Set down the listing exactly as given, minus images.

Information provided ->
-- Opening Marker --

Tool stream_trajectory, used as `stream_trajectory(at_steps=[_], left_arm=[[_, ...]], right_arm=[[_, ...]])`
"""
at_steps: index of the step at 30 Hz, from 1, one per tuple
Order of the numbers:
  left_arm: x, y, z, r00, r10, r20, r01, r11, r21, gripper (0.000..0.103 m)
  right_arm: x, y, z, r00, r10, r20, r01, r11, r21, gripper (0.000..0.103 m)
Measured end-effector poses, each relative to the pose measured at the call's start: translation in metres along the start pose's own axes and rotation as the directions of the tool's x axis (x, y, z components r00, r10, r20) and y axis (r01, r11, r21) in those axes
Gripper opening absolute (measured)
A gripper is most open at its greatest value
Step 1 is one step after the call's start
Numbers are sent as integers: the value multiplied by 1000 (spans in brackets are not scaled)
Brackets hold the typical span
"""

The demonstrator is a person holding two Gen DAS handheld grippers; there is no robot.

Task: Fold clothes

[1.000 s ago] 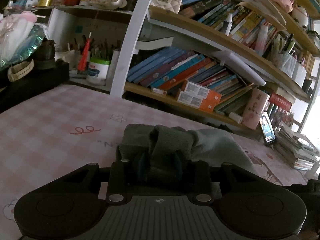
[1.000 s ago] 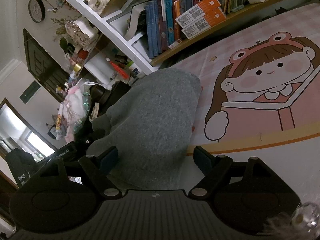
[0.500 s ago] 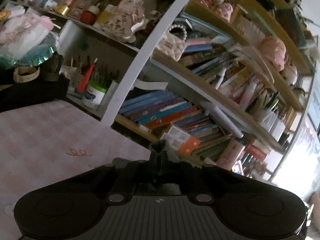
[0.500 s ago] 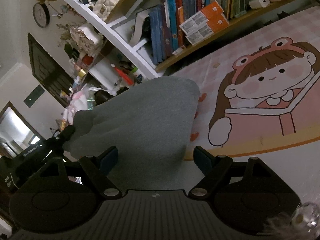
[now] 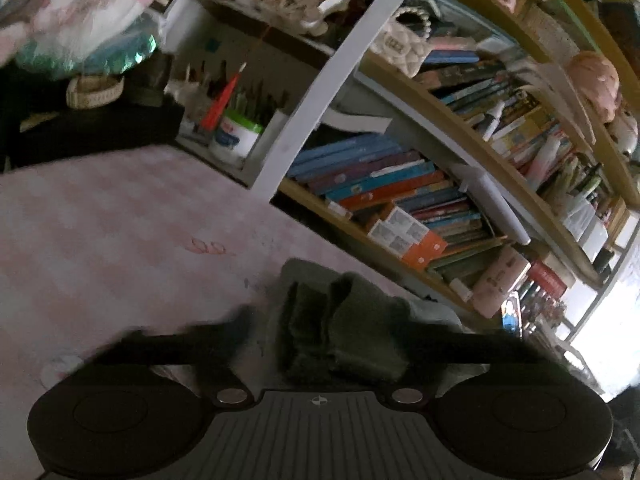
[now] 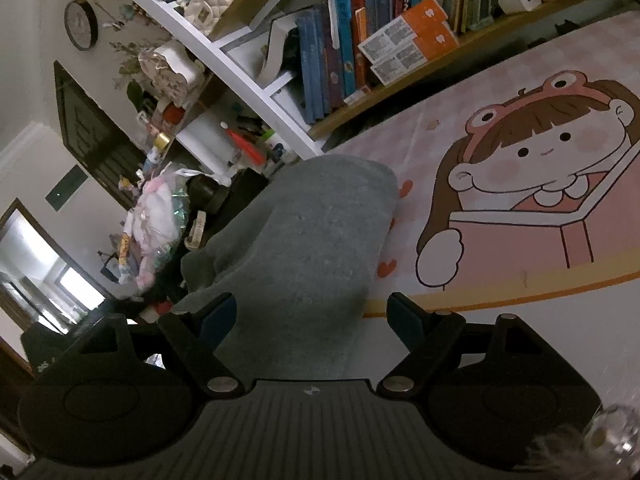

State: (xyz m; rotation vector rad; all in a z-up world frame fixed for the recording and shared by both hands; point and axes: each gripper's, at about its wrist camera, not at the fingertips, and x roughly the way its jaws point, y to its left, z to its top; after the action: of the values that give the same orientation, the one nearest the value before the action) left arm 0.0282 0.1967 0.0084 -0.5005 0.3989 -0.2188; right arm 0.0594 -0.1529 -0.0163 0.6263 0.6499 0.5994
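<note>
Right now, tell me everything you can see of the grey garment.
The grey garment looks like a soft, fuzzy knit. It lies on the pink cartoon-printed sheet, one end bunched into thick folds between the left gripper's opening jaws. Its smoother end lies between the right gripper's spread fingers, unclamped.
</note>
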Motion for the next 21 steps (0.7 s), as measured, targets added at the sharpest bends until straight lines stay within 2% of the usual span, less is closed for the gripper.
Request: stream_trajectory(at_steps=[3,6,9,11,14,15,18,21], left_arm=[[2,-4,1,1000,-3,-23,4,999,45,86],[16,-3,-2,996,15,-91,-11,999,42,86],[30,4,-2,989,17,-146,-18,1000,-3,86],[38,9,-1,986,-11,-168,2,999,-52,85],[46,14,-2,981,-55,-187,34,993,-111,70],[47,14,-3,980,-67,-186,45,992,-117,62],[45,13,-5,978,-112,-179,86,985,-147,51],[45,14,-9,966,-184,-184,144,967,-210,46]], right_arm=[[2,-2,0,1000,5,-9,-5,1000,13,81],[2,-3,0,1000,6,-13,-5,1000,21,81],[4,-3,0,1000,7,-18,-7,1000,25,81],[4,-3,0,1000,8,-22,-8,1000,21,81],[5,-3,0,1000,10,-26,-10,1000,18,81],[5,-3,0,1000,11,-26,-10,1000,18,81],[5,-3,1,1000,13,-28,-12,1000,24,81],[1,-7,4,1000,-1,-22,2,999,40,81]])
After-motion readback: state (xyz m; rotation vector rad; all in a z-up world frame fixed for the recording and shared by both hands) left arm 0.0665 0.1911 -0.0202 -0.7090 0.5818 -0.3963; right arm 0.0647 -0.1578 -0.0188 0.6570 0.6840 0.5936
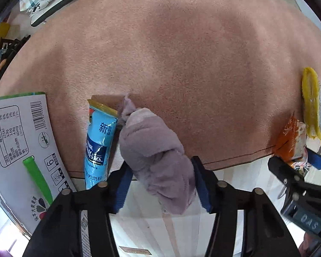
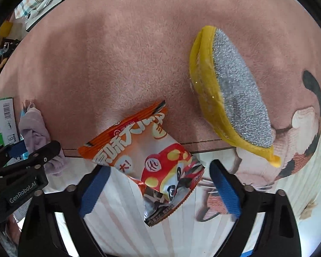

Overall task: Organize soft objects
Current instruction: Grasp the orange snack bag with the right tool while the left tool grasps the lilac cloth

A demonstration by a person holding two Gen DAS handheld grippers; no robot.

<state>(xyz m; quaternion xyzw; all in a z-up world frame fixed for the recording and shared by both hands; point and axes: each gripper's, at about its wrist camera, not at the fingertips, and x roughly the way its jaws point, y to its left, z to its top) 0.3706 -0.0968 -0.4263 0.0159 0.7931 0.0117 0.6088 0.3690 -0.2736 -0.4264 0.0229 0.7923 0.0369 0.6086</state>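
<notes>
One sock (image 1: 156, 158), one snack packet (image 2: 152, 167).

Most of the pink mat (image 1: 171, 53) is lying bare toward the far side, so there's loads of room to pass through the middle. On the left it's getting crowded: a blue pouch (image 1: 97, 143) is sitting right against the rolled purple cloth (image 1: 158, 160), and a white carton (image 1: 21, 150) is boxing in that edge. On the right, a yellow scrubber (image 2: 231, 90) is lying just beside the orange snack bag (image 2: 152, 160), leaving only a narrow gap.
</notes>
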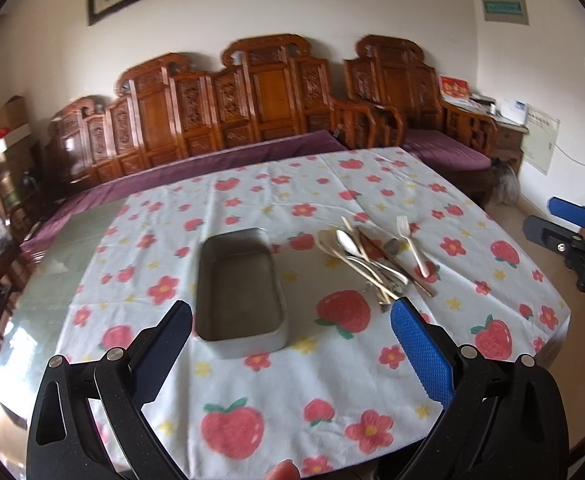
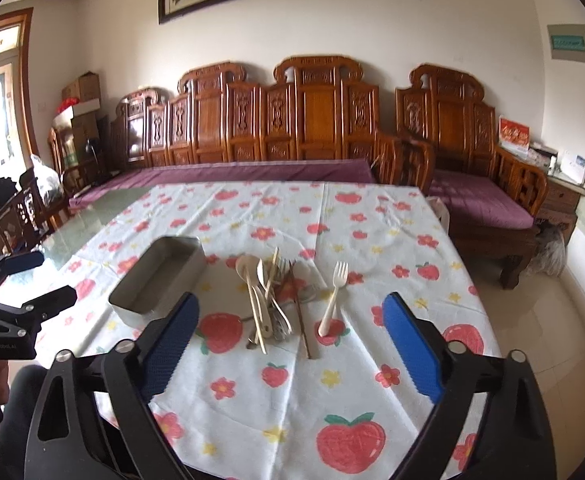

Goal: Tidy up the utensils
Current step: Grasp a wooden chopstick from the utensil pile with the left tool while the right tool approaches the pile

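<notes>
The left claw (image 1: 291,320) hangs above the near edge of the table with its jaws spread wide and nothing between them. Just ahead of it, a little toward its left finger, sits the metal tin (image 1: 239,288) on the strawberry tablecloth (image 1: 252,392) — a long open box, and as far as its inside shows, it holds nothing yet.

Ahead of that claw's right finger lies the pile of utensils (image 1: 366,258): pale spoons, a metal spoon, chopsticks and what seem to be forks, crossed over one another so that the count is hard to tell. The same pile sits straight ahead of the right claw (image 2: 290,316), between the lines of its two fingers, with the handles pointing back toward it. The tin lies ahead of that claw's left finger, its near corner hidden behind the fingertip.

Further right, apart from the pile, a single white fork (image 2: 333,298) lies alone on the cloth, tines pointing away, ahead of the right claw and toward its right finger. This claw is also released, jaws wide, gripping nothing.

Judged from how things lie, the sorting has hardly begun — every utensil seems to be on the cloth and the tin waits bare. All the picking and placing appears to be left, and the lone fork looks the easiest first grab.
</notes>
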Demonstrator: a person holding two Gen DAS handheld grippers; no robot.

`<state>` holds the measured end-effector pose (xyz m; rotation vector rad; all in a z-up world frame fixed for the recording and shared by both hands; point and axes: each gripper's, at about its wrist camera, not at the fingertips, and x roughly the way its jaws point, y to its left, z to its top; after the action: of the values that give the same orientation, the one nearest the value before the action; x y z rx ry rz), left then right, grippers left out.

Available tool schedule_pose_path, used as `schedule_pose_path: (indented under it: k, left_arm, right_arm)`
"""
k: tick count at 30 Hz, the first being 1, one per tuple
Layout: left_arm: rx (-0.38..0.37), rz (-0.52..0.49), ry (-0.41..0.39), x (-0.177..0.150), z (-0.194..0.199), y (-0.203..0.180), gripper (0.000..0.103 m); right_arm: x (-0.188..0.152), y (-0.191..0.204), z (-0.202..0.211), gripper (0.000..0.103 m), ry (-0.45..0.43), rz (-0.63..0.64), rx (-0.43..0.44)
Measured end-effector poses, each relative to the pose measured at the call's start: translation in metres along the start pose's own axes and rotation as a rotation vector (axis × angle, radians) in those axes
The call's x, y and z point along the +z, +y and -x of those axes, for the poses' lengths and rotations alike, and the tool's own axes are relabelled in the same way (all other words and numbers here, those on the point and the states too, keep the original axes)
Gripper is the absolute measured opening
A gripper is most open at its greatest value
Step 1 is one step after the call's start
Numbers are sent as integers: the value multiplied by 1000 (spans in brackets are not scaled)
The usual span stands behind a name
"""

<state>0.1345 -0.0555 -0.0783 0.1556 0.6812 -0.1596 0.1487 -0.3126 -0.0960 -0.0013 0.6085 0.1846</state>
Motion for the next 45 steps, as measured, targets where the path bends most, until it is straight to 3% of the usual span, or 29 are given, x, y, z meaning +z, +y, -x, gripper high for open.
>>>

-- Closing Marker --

Answer space ->
Tool stream_trajectory, used as `stream_trajectory(at_steps=[_], left_arm=[[_, ...]], right_arm=[[_, ...]])`
"""
at_steps: index of the step at 30 Hz, from 1, one per tuple
Order of the numbers:
  left_arm: x, y, z, r00, r10, r20, r01, r11, r21, gripper (0.000..0.103 m)
  right_arm: x, y, z, r00, r10, r20, r01, r11, r21, gripper (0.000..0.103 m)
Measured end-effector poses, each relative to the pose measured at the call's start: translation in metres along the start pose's own axes and rotation as the directions of the tool's x axis (x, y, z components r00, r10, r20) and y axis (r01, r11, r21) in those axes
Gripper opening absolute (measured)
A gripper is most open at its greatest value
Step 1 is one step after the call's start
Numbers are sent as integers: the value multiplied by 1000 (spans in brackets are not scaled)
Brackets hold the typical span
"""

The demonstrator is a person holding two Gen DAS handheld grippers; there is no robot.

Task: Fold clothes

[1.000 s ago] 
[1.000 s ago] 
[0.500 s ago] 
[0.500 s ago] 
[now] 
[now] 

State: (xyz m; rotation vector rad; all in a z-up world frame fixed for the recording and shared by both hands; point and axes: each gripper's, at about its wrist camera, not at the fingertips, and x roughly the way its jaws point, y to its left, z to its top; after the action: of the values that give the same orientation, the one nearest the value before the action) left arm 0.0282 0.1967 0.0084 -0.5005 0.3989 -0.2188; right arm 0.0594 -0.1529 -0.0163 0.6263 0.6499 0.5994
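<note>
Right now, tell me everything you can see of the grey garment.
The grey garment looks like a soft, fuzzy knit. It lies on the pink cartoon-printed sheet, one end bunched into thick folds between the left gripper's opening jaws. Its smoother end lies between the right gripper's spread fingers, unclamped.
</note>
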Motion for the next 21 steps (0.7 s), as measured, targets added at the sharpest bends until straight lines stay within 2% of the usual span, less is closed for the gripper.
Request: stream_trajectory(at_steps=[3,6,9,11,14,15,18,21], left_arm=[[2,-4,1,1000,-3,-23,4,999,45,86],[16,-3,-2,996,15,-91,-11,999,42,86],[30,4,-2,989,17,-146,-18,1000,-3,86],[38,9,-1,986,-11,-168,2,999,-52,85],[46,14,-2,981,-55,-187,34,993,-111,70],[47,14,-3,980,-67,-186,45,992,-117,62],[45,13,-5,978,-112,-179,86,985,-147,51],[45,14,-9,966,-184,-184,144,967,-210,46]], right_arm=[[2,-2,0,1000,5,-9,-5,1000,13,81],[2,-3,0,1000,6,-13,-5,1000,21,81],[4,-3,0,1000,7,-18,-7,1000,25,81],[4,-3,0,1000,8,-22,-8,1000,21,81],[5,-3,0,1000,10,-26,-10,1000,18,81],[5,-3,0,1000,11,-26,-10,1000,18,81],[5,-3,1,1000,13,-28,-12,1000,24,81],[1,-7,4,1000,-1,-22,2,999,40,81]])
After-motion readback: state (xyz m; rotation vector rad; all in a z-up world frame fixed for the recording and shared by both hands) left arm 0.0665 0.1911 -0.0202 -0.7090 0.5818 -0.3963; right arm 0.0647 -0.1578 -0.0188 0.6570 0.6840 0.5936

Overall task: Organize soft objects
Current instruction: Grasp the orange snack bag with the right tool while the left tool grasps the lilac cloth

A demonstration by a person holding two Gen DAS handheld grippers; no robot.

<state>(xyz m; quaternion xyzw; all in a z-up world frame fixed for the recording and shared by both hands; point and axes: each gripper's, at about its wrist camera, not at the fingertips, and x roughly the way its jaws point, y to its left, z to its top) 0.3706 -0.0968 -0.4263 0.0159 0.7931 0.0117 0.6088 0.3690 -0.2736 -0.4264 0.0229 0.7923 0.0369 0.6086</state>
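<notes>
One sock (image 1: 156, 158), one snack packet (image 2: 152, 167).

Most of the pink mat (image 1: 171, 53) is lying bare toward the far side, so there's loads of room to pass through the middle. On the left it's getting crowded: a blue pouch (image 1: 97, 143) is sitting right against the rolled purple cloth (image 1: 158, 160), and a white carton (image 1: 21, 150) is boxing in that edge. On the right, a yellow scrubber (image 2: 231, 90) is lying just beside the orange snack bag (image 2: 152, 160), leaving only a narrow gap.
</notes>
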
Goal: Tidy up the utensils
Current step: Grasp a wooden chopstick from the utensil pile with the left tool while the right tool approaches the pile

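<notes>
The left claw (image 1: 291,320) hangs above the near edge of the table with its jaws spread wide and nothing between them. Just ahead of it, a little toward its left finger, sits the metal tin (image 1: 239,288) on the strawberry tablecloth (image 1: 252,392) — a long open box, and as far as its inside shows, it holds nothing yet.

Ahead of that claw's right finger lies the pile of utensils (image 1: 366,258): pale spoons, a metal spoon, chopsticks and what seem to be forks, crossed over one another so that the count is hard to tell. The same pile sits straight ahead of the right claw (image 2: 290,316), between the lines of its two fingers, with the handles pointing back toward it. The tin lies ahead of that claw's left finger, its near corner hidden behind the fingertip.

Further right, apart from the pile, a single white fork (image 2: 333,298) lies alone on the cloth, tines pointing away, ahead of the right claw and toward its right finger. This claw is also released, jaws wide, gripping nothing.

Judged from how things lie, the sorting has hardly begun — every utensil seems to be on the cloth and the tin waits bare. All the picking and placing appears to be left, and the lone fork looks the easiest first grab.
</notes>
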Demonstrator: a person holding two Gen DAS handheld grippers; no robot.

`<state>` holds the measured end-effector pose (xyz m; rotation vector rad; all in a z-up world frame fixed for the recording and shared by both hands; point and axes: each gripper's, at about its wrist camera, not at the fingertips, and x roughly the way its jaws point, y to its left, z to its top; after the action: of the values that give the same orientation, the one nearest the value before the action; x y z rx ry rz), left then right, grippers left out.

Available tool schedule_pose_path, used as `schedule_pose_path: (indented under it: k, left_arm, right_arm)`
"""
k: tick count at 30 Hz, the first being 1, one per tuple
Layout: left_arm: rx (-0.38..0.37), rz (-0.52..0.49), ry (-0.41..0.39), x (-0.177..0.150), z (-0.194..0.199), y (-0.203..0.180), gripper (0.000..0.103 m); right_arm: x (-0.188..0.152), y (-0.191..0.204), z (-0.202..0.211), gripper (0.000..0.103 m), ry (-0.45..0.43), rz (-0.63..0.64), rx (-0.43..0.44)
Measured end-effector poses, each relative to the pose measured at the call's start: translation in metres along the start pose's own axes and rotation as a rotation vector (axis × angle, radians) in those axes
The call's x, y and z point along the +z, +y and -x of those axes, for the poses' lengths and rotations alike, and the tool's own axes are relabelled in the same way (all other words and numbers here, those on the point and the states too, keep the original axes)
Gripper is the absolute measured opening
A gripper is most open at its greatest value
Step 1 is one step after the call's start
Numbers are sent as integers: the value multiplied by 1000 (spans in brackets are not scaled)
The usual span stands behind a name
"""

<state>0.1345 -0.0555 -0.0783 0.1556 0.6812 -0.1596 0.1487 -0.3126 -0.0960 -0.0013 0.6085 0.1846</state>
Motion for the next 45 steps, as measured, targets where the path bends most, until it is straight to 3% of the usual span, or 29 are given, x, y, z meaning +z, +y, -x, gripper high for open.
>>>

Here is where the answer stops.